• [Data segment]
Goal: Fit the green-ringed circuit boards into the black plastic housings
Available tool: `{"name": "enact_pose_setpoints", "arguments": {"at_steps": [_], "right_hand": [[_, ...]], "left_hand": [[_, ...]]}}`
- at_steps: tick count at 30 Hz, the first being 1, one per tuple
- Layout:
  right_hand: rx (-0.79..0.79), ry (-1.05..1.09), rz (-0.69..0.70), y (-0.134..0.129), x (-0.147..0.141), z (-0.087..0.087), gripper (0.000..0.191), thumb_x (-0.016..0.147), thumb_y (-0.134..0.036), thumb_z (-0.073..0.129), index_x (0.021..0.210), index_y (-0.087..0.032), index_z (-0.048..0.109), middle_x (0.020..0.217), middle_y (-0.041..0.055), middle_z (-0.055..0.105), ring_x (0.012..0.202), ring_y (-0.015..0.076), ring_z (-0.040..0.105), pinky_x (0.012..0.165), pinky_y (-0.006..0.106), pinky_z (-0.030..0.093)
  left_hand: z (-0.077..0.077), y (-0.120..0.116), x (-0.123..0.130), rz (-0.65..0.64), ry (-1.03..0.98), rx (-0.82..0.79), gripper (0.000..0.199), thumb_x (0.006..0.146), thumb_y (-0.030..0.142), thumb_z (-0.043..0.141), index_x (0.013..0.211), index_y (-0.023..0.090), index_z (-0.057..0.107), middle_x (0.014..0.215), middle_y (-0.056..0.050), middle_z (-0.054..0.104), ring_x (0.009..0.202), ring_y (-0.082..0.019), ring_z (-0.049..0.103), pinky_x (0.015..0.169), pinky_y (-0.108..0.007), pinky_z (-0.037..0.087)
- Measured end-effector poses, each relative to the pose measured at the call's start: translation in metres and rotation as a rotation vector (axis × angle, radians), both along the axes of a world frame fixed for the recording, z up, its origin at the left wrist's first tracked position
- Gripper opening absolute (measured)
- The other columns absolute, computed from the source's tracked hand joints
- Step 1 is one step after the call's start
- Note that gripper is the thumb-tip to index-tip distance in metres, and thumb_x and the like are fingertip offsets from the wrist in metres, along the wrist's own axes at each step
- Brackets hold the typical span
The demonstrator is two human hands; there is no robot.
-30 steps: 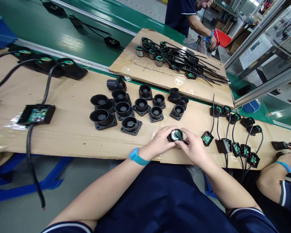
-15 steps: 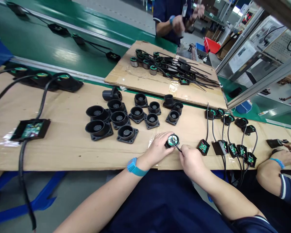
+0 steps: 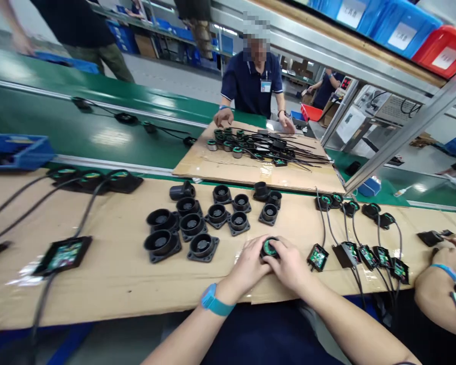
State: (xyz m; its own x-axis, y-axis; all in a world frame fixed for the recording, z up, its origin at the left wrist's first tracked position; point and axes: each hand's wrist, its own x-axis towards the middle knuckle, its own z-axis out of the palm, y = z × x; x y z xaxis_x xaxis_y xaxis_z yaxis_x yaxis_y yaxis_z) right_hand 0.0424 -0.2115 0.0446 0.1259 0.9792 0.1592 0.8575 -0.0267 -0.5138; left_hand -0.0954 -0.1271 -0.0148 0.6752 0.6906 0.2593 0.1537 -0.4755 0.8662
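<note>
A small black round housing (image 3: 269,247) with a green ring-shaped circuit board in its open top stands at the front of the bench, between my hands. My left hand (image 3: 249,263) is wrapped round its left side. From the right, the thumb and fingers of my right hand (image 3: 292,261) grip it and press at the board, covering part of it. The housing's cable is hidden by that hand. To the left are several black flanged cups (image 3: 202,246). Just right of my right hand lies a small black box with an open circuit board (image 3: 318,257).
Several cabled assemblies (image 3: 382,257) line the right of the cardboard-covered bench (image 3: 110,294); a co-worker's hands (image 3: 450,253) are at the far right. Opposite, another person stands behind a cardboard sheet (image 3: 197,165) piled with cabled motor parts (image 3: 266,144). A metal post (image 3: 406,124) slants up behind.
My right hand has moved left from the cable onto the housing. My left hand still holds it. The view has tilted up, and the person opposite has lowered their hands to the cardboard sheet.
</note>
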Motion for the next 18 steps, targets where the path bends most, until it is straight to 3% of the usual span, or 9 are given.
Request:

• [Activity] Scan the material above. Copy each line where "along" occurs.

• [Written answer]
- Measured end-effector poses, each relative to the pose measured at the call's start: translation in metres and rotation as a rotation vector (axis × angle, radians), both along the axes of a world frame fixed for the recording, z up, its origin at the left wrist's first tracked position
- Note that gripper is the thumb-tip to index-tip distance in metres, and thumb_x and the like are fingertip offsets from the wrist in metres, along the wrist's own axes at each step

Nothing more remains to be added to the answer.